**Work order:** Retype each line of the listing. Do not alter anything.

**Material shown:**
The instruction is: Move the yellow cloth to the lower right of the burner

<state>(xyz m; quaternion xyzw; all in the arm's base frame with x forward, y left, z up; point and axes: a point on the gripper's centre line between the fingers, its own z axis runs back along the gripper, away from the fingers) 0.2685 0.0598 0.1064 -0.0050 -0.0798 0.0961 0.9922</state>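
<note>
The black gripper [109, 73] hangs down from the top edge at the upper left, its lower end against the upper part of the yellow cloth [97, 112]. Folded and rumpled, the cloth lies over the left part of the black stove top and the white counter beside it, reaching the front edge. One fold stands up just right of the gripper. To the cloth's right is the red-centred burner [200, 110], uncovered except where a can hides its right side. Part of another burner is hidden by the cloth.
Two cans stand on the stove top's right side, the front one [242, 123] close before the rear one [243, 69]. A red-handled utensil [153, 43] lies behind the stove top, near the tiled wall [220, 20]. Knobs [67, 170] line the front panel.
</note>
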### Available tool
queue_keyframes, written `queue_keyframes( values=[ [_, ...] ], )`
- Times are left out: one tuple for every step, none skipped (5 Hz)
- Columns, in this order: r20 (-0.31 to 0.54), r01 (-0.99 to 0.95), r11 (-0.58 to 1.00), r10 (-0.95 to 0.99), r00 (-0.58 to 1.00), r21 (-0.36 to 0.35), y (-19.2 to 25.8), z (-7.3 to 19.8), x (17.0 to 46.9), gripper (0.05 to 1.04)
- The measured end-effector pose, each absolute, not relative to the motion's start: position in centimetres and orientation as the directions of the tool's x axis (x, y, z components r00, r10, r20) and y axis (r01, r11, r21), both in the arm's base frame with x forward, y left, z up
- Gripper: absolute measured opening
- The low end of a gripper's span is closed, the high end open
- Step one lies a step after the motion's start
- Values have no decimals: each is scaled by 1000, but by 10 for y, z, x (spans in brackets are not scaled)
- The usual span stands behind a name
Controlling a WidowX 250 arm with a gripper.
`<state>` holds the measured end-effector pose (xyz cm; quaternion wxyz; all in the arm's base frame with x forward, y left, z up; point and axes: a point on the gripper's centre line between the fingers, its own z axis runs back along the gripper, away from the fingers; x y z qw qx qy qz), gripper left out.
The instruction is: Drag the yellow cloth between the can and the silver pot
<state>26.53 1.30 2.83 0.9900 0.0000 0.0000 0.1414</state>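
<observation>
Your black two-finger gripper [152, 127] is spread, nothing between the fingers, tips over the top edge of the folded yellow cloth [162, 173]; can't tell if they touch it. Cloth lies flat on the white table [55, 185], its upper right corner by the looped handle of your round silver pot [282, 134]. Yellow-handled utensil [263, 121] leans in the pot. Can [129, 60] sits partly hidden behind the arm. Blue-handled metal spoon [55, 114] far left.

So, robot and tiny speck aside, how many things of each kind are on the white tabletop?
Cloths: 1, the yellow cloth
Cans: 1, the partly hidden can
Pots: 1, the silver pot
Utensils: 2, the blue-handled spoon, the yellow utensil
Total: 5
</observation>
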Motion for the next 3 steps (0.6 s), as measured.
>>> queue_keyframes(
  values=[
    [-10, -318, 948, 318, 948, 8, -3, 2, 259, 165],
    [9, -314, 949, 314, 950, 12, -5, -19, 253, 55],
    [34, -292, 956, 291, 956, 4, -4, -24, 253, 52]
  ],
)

**Result of this task:**
The instruction is: Move the yellow cloth to the lower right of the burner

<state>(xyz m; quaternion xyzw; all in the arm's base frame with x forward, y left, z up; point and axes: a point on the gripper's centre line between the fingers, its own z axis runs back along the gripper, away from the fingers) 0.2685 0.0598 0.1064 -0.0050 -0.0798 0.0961 0.9922</state>
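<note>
The black gripper [109, 73] hangs down from the top edge at the upper left, its lower end against the upper part of the yellow cloth [97, 112]. Folded and rumpled, the cloth lies over the left part of the black stove top and the white counter beside it, reaching the front edge. One fold stands up just right of the gripper. To the cloth's right is the red-centred burner [200, 110], uncovered except where a can hides its right side. Part of another burner is hidden by the cloth.
Two cans stand on the stove top's right side, the front one [242, 123] close before the rear one [243, 69]. A red-handled utensil [153, 43] lies behind the stove top, near the tiled wall [220, 20]. Knobs [67, 170] line the front panel.
</note>
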### Available tool
queue_keyframes, written `queue_keyframes( values=[ [_, ...] ], )`
- Times are left out: one tuple for every step, none skipped (5 Hz)
- Columns, in this order: r20 (-0.31 to 0.54), r01 (-0.99 to 0.95), r11 (-0.58 to 1.00), r10 (-0.95 to 0.99), r00 (-0.58 to 1.00), r21 (-0.36 to 0.35), y (-19.2 to 25.8), z (-7.3 to 19.8), x (17.0 to 46.9), gripper (0.05 to 1.04)
- The measured end-effector pose, each absolute, not relative to the motion's start: position in centimetres and orientation as the directions of the tool's x axis (x, y, z components r00, r10, r20) and y axis (r01, r11, r21), both in the arm's base frame with x forward, y left, z up
- Gripper: absolute measured opening
- The low end of a gripper's span is closed, the high end open
- Step one lies a step after the motion's start
- Values have no decimals: each is scaled by 1000, but by 10 for y, z, x (spans in brackets are not scaled)
- The usual span stands behind a name
Controlling a WidowX 250 arm with a gripper.
`<state>` holds the measured end-effector pose (xyz cm; quaternion wxyz; all in the arm's base frame with x forward, y left, z up; point and axes: a point on the gripper's centre line between the fingers, its own z axis runs back along the gripper, away from the fingers; x y z qw qx qy qz), gripper left out.
The instruction is: Drag the yellow cloth between the can and the silver pot
<state>26.53 1.30 2.83 0.9900 0.0000 0.0000 0.1414</state>
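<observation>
Your black two-finger gripper [152, 127] is spread, nothing between the fingers, tips over the top edge of the folded yellow cloth [162, 173]; can't tell if they touch it. Cloth lies flat on the white table [55, 185], its upper right corner by the looped handle of your round silver pot [282, 134]. Yellow-handled utensil [263, 121] leans in the pot. Can [129, 60] sits partly hidden behind the arm. Blue-handled metal spoon [55, 114] far left.

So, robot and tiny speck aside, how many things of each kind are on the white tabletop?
Cloths: 1, the yellow cloth
Cans: 1, the partly hidden can
Pots: 1, the silver pot
Utensils: 2, the blue-handled spoon, the yellow utensil
Total: 5
</observation>
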Motion for the next 3 steps (0.6 s), as measured.
>>> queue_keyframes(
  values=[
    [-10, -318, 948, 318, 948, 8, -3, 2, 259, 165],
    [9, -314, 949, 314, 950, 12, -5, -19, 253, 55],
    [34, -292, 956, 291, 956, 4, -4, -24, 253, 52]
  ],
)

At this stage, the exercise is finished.